- **WHAT IS NEEDED**
Up to and including the line that contains "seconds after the", write out each line of the material from its first line, exactly.

DATA SECTION section start

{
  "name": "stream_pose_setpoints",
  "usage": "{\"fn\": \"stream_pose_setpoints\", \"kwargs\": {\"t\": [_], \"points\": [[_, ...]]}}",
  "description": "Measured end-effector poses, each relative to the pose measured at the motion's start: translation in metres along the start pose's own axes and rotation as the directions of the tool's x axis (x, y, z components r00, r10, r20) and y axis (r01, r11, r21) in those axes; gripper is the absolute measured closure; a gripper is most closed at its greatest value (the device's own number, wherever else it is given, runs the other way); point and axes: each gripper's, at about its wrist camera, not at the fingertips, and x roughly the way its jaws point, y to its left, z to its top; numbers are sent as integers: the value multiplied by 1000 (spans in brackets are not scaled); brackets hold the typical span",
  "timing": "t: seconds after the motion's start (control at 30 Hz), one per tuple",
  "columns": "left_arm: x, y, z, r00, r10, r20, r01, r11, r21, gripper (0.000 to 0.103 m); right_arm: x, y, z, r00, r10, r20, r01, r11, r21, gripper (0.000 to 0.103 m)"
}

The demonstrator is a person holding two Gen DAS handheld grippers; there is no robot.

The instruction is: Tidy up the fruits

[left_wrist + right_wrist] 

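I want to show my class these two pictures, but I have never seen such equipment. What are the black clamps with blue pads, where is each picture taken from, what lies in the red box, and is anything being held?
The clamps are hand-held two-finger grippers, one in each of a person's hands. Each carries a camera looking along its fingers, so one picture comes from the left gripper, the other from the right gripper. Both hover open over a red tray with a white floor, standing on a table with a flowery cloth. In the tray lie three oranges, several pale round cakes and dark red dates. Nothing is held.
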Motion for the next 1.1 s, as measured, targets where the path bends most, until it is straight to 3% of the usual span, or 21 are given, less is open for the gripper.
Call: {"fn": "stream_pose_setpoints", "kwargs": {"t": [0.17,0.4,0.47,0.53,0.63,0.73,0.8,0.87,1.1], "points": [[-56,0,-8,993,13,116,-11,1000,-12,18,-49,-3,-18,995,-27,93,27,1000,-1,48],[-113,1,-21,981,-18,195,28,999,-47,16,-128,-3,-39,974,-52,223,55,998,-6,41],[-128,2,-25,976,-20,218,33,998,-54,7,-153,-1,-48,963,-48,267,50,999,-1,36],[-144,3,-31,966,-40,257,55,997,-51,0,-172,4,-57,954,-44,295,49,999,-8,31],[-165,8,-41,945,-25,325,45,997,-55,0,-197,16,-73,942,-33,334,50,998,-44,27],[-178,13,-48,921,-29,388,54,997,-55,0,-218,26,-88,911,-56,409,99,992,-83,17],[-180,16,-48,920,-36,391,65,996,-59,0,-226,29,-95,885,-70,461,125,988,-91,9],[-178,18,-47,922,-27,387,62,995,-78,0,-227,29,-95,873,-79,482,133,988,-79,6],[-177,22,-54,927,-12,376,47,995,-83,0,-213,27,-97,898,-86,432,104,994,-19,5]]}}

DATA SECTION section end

- **ANSWER TO THIS EXERCISE**
{
  "name": "stream_pose_setpoints",
  "usage": "{\"fn\": \"stream_pose_setpoints\", \"kwargs\": {\"t\": [_], \"points\": [[_, ...]]}}",
  "description": "Measured end-effector poses, each relative to the pose measured at the motion's start: translation in metres along the start pose's own axes and rotation as the directions of the tool's x axis (x, y, z components r00, r10, r20) and y axis (r01, r11, r21) in those axes; gripper is the absolute measured closure; a gripper is most closed at its greatest value (the device's own number, wherever else it is given, runs the other way); point and axes: each gripper's, at about its wrist camera, not at the fingertips, and x roughly the way its jaws point, y to its left, z to its top; numbers are sent as integers: the value multiplied by 1000 (spans in brackets are not scaled); brackets hold the typical span",
  "timing": "t: seconds after the motion's start (control at 30 Hz), one per tuple",

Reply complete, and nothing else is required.